In his re-election in 1924, he defeated Republican Frank Bird Linderman by a solid margin. In 1930, Walsh ran for re-election and defeated Albert J. Galen in a landslide.

During his tenure in the Senate, Walsh gained fame for his legal ability in the Judiciary Committee and speaking ability on the floor.

In the 1920s, Walsh headed the Senate investigation into the Teapot Dome scandal that involved top officials of the administration of President Warren G. Harding. He was chairman of the Democratic National Convention in New York in 1924 and in Chicago in 1932. Walsh opposed child labor and supported women's suffrage and, unlike most other Catholics, Prohibition.

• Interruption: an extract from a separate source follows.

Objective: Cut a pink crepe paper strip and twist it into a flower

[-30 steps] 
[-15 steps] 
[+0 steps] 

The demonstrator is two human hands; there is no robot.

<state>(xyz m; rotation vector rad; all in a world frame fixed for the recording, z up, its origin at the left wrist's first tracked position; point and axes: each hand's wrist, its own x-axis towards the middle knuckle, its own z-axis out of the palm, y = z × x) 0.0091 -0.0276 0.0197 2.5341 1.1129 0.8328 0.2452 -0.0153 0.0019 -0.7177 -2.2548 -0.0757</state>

On December 18, 1927 Senator Walsh introduced a plan to investigate the country's electric industry. The investigation done by the Federal Trade Commission would continue through 1935 and eventually result in four of the most important laws governing the electric industry in the 20th century including the breakup of most of the large holding companies that formed during the 1920s.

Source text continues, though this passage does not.